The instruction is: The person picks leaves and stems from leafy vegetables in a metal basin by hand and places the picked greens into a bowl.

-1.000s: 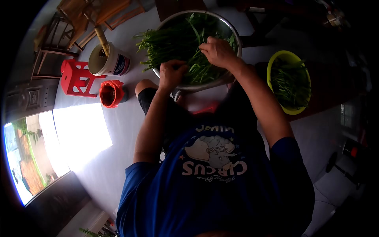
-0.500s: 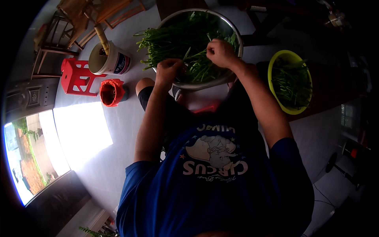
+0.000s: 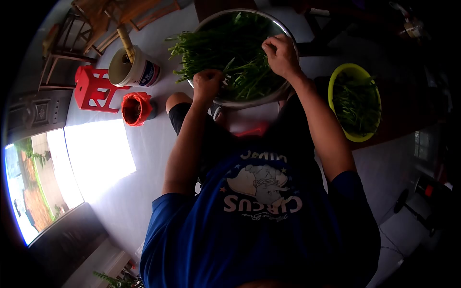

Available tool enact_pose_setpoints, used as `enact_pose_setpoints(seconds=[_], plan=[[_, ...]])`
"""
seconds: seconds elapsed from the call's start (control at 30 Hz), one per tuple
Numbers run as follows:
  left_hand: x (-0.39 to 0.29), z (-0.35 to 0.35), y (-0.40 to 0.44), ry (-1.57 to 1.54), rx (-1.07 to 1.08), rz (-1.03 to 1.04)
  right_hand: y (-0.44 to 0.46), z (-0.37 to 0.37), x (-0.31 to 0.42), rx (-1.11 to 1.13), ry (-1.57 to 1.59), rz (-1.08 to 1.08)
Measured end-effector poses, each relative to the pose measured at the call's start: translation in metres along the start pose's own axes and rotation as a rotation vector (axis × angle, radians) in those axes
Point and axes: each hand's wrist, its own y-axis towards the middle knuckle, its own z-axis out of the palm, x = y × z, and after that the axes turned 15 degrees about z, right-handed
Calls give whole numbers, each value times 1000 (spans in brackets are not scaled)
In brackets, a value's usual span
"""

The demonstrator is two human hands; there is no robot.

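A wide metal basin (image 3: 249, 102) holds a heap of long-stemmed leafy greens (image 3: 206, 53), with stems jutting over its left rim. My left hand (image 3: 207, 84) is closed at the basin's near left side, its fingertips at a green stem among the heap. Higher up, by the right rim, my right hand (image 3: 282, 55) is closed in a pinch above the greens. Whatever is between its fingers is too dark and small to make out.
On the right stands a yellow-green basket (image 3: 331, 91) with more greens. To the left are a red-lined bin (image 3: 136, 109), a white bucket (image 3: 120, 72) with a stick in it and a red plastic stool (image 3: 85, 91). Wooden chairs (image 3: 67, 57) stand at the far left.
My right hand has moved up and right, toward the basin's rim; the stem seen at its fingertips before no longer shows. My left hand has barely shifted.
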Motion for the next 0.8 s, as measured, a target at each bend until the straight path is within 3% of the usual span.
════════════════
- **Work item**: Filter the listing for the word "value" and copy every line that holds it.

- **Your response**:
Calls give whole numbers, each value times 1000 (spans in brackets are not scaled)
In brackets, a value's usual span

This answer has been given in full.